* **DIRECTIONS**:
Among the entries below, one line contains "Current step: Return" and another contains "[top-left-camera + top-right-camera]". Transcribe those two lines and every line between them, exactly.
(INPUT FOR THIS TASK Opens)
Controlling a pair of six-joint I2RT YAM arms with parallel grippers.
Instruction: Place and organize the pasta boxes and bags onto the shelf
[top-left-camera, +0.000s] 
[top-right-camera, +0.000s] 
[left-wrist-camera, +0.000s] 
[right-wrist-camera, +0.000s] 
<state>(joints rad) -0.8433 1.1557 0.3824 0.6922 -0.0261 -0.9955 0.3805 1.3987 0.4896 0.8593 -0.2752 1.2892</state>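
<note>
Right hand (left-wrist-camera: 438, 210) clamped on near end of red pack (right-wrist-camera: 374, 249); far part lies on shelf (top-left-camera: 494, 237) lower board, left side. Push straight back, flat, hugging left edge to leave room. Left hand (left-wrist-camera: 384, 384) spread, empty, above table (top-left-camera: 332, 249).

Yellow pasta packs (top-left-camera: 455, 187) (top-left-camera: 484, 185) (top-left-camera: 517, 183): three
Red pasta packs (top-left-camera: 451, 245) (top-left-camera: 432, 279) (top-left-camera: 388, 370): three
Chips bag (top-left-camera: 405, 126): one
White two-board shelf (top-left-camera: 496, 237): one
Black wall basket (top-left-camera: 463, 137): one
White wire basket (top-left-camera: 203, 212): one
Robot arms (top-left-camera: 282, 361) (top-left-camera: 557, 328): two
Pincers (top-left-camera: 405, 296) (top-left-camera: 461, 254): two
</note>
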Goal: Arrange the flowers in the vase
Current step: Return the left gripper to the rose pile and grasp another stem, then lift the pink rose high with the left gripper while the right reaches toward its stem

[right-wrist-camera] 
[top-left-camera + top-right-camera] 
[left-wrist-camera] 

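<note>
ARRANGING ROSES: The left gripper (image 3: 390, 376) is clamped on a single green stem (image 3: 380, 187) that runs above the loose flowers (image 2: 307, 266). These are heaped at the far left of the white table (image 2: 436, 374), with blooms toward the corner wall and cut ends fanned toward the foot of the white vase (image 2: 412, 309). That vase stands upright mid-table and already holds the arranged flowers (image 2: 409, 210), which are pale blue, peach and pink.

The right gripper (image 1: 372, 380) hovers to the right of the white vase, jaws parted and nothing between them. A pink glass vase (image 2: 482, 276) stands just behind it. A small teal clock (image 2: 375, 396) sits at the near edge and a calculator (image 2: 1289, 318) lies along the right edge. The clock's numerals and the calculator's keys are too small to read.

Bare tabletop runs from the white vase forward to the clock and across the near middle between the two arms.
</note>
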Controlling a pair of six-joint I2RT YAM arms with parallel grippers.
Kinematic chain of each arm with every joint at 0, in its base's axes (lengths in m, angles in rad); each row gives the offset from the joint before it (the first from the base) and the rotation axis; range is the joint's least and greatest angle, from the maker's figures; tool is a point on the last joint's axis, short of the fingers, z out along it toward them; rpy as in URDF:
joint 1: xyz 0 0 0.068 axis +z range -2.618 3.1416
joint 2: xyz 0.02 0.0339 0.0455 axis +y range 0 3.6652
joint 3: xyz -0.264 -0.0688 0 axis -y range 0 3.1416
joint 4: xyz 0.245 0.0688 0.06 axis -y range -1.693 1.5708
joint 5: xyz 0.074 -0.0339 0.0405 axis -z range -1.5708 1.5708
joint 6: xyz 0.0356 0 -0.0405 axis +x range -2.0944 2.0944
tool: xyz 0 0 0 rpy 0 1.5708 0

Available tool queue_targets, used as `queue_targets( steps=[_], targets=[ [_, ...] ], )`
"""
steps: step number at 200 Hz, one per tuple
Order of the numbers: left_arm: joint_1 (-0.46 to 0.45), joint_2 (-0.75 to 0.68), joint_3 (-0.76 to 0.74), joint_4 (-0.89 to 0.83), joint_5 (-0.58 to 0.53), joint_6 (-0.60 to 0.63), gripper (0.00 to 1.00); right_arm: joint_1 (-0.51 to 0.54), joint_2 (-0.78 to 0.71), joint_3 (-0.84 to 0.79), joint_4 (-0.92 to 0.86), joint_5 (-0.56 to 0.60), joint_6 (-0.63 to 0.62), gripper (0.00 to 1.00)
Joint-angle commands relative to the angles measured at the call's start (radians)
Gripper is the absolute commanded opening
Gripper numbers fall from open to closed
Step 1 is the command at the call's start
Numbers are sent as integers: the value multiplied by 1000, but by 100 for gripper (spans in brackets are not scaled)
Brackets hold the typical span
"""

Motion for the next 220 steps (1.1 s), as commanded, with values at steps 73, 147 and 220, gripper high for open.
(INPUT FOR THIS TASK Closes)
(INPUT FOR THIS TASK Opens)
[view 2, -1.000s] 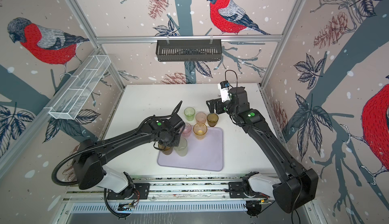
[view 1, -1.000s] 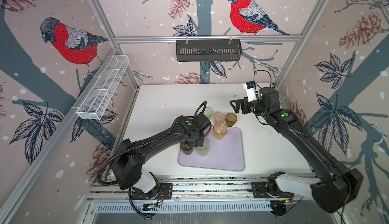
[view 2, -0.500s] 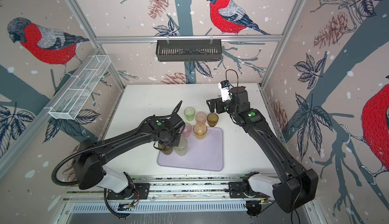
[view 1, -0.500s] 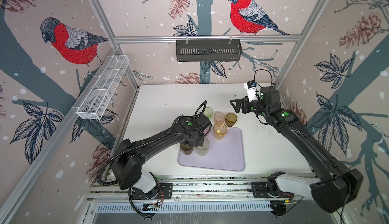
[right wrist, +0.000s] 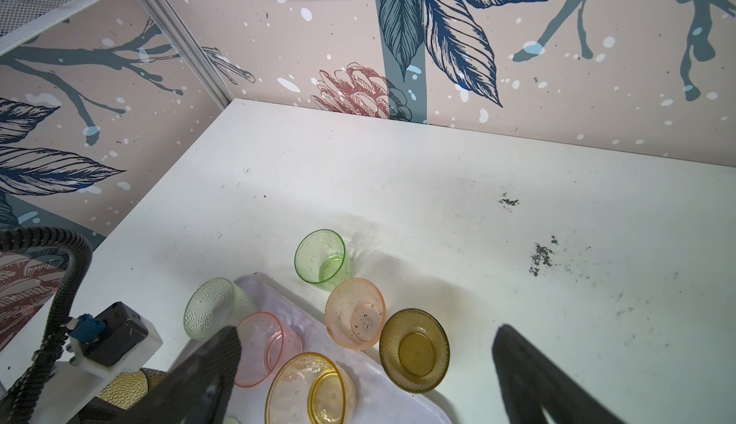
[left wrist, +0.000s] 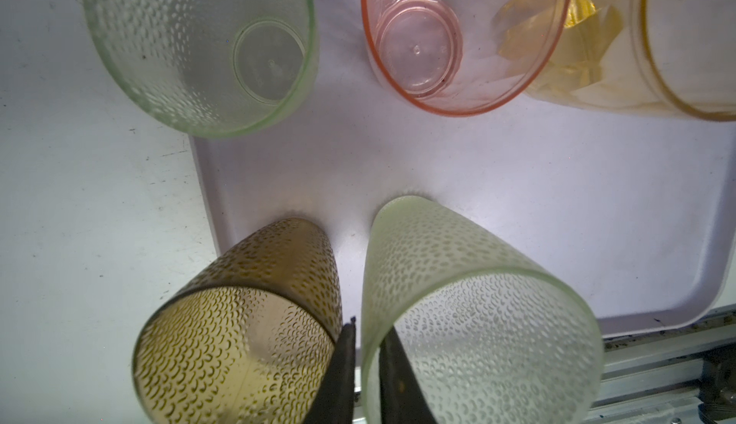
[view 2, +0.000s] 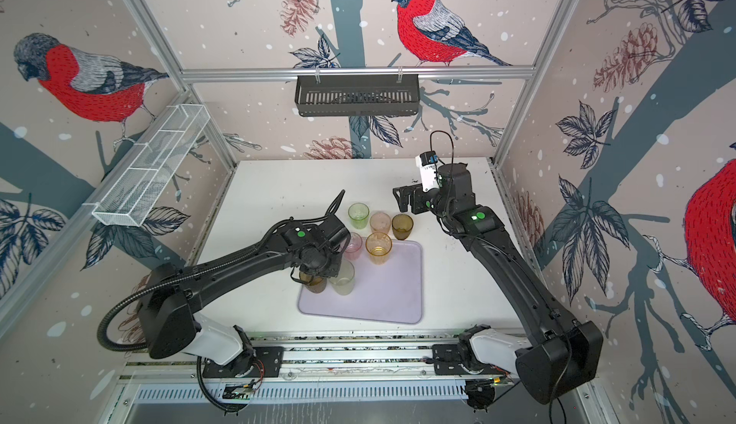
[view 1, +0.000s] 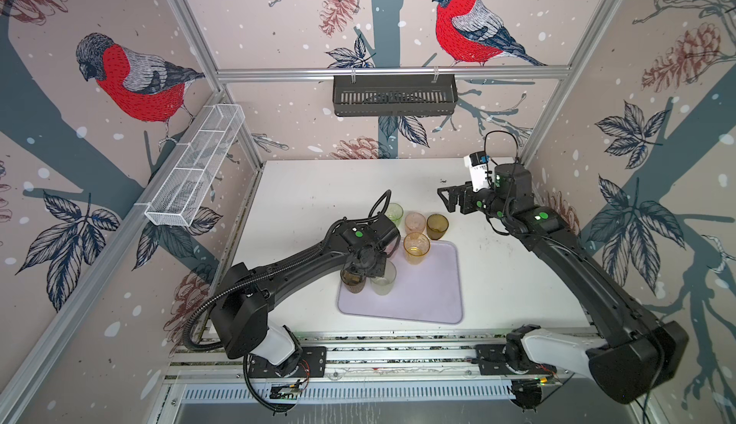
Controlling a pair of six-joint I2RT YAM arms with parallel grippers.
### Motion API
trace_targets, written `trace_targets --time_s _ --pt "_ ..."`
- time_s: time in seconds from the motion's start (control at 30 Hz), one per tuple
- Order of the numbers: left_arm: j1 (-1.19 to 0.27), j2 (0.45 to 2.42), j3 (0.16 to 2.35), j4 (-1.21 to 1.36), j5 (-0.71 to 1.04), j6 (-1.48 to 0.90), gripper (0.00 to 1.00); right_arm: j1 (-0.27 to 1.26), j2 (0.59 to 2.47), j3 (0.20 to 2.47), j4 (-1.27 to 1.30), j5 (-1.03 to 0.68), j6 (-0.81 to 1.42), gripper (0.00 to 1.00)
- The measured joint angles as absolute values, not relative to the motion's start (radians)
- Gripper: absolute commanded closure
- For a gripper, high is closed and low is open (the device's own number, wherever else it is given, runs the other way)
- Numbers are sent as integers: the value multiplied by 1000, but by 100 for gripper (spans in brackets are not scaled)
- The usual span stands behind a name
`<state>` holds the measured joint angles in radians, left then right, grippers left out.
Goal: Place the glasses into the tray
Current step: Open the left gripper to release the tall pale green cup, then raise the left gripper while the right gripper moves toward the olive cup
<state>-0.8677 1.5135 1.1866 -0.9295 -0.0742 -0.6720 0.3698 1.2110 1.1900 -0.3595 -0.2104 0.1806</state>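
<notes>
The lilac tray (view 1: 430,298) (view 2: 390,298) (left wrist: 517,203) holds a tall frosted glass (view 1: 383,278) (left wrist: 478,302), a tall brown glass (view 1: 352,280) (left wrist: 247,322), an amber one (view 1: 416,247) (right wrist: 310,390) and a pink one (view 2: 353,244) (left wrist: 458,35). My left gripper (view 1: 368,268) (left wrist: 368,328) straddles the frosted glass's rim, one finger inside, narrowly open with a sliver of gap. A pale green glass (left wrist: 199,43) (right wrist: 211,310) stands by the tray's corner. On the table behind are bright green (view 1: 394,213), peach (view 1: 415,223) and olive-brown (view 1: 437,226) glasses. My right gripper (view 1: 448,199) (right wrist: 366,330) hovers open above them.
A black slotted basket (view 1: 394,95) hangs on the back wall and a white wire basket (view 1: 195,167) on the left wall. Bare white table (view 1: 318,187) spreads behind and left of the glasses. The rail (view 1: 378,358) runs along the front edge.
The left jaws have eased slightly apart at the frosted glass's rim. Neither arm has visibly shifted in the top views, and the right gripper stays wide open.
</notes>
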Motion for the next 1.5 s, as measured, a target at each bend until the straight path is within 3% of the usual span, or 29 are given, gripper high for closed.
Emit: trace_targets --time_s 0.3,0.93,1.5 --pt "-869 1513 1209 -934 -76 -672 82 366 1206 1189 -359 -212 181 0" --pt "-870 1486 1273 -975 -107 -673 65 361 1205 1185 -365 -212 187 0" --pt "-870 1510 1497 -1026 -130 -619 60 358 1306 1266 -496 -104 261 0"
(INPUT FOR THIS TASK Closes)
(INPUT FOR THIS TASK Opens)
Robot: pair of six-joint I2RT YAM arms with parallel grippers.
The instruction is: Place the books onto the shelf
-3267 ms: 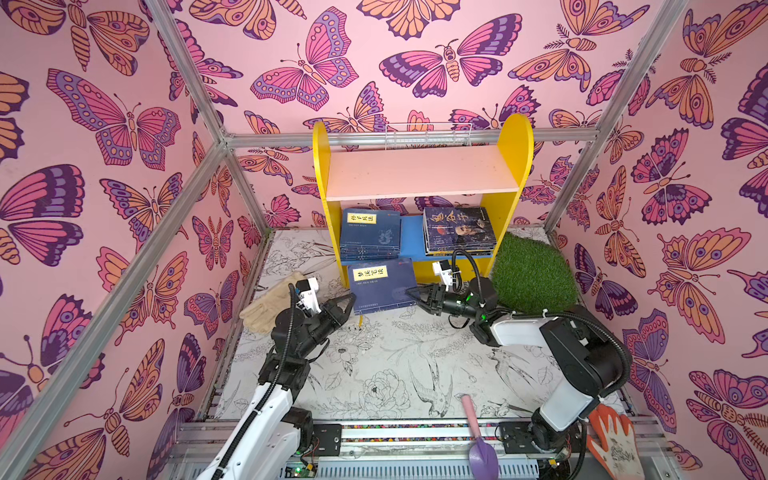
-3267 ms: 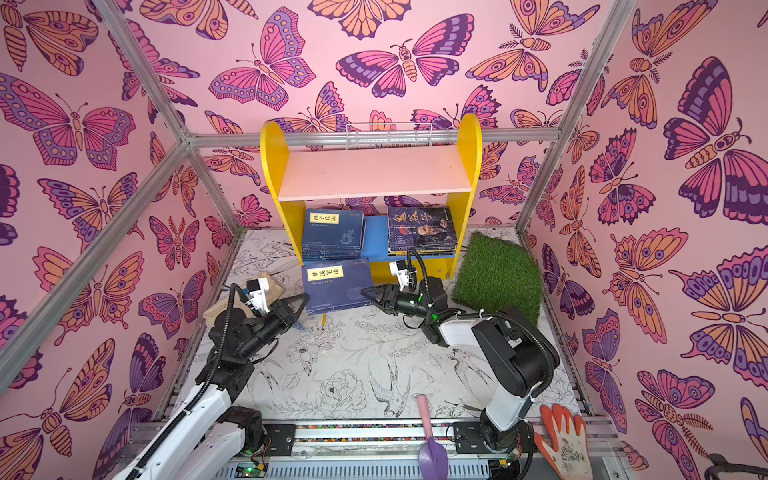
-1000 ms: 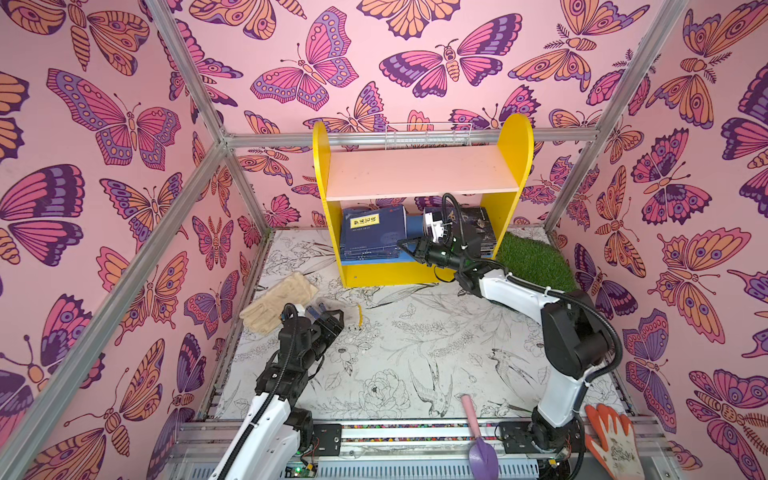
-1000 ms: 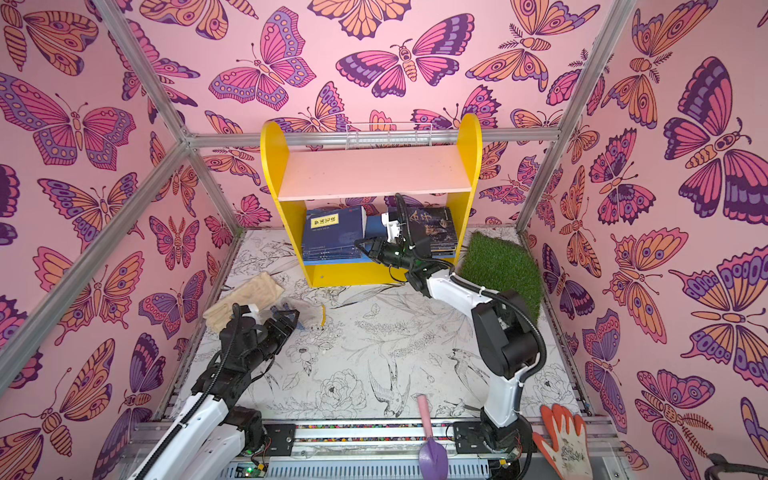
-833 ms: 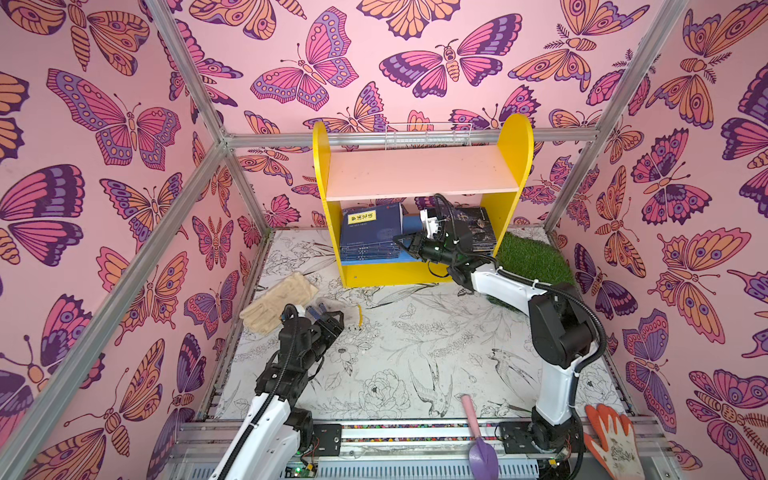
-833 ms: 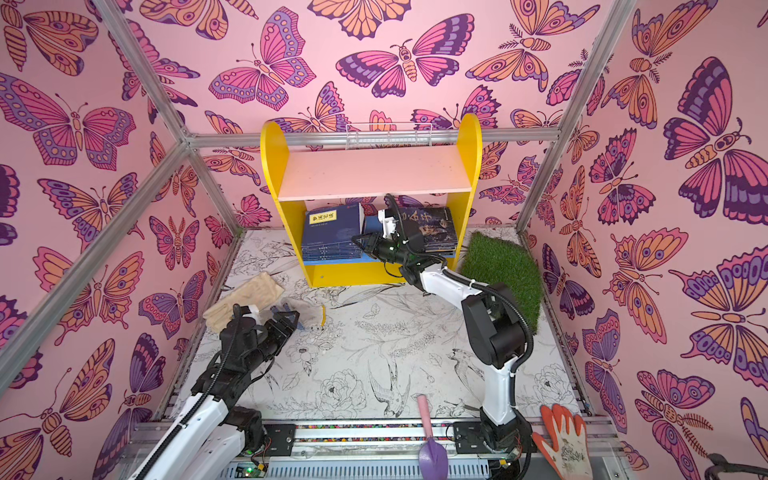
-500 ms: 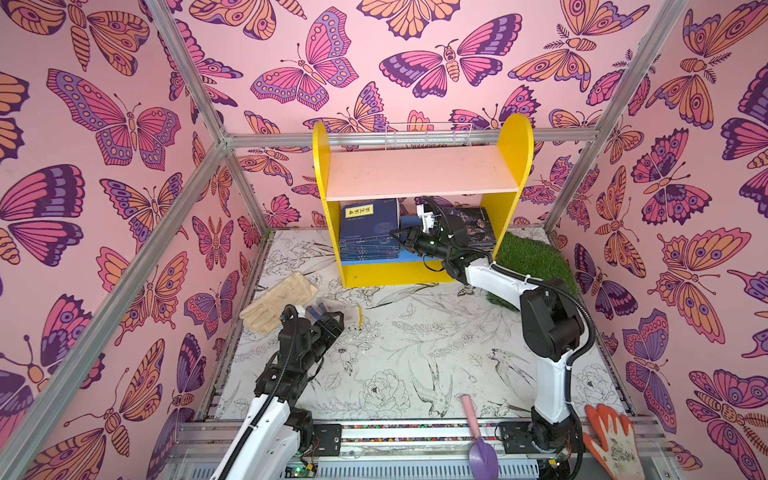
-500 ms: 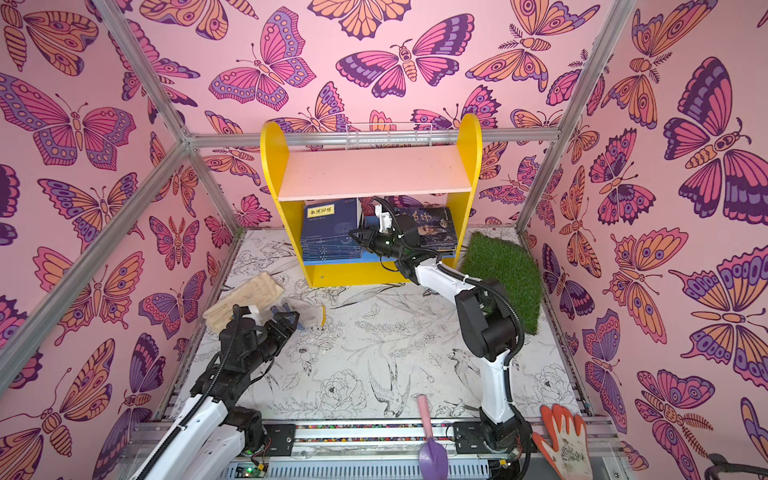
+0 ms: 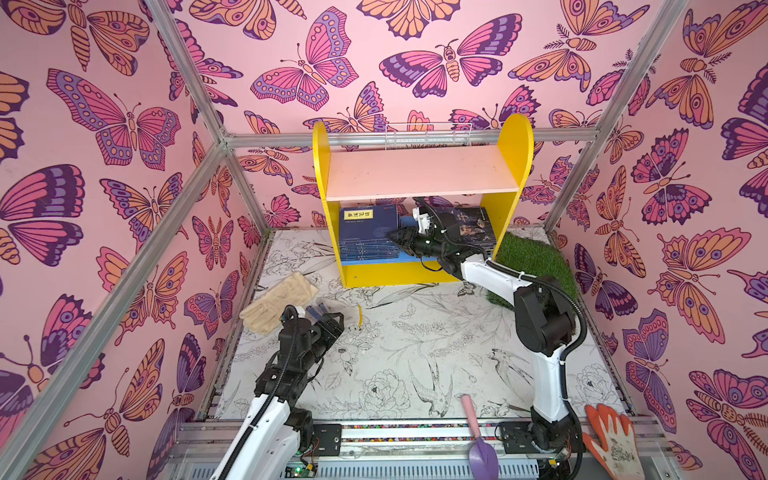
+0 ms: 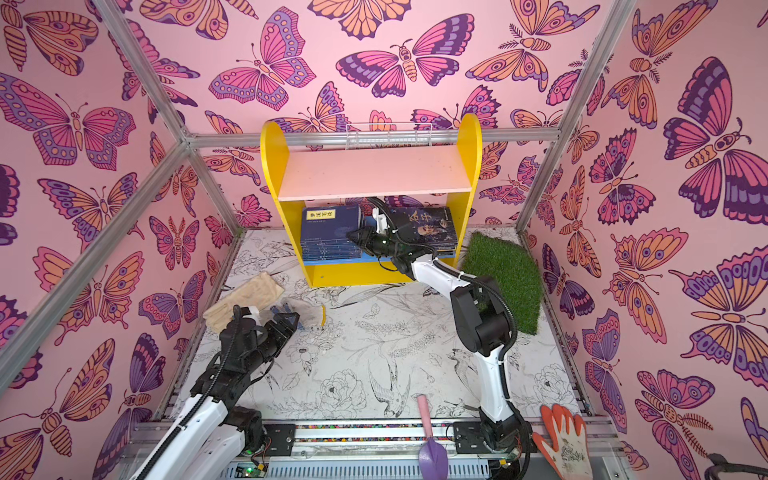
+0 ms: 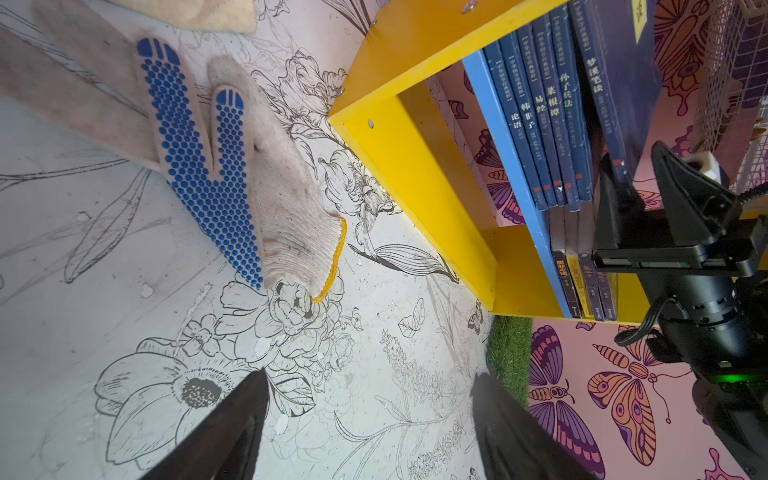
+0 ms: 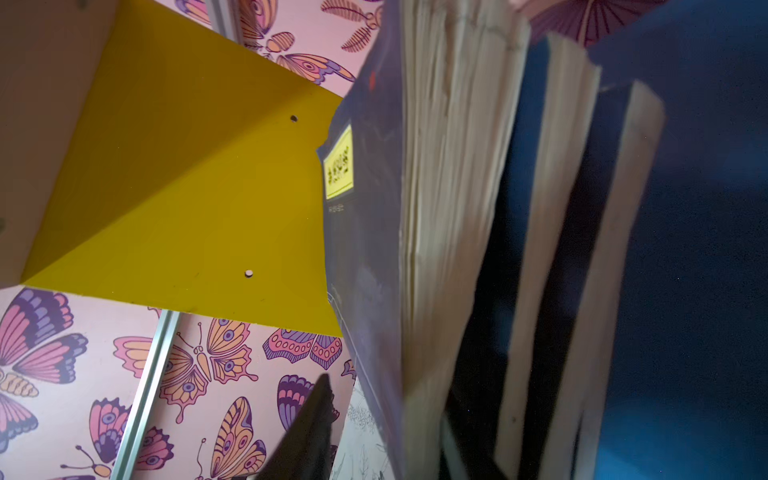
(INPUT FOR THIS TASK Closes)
* **YOUR RESPONSE**:
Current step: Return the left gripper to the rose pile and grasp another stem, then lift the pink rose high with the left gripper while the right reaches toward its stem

[right-wrist-camera] 
[top-left-camera + top-right-camera] 

No further response is required.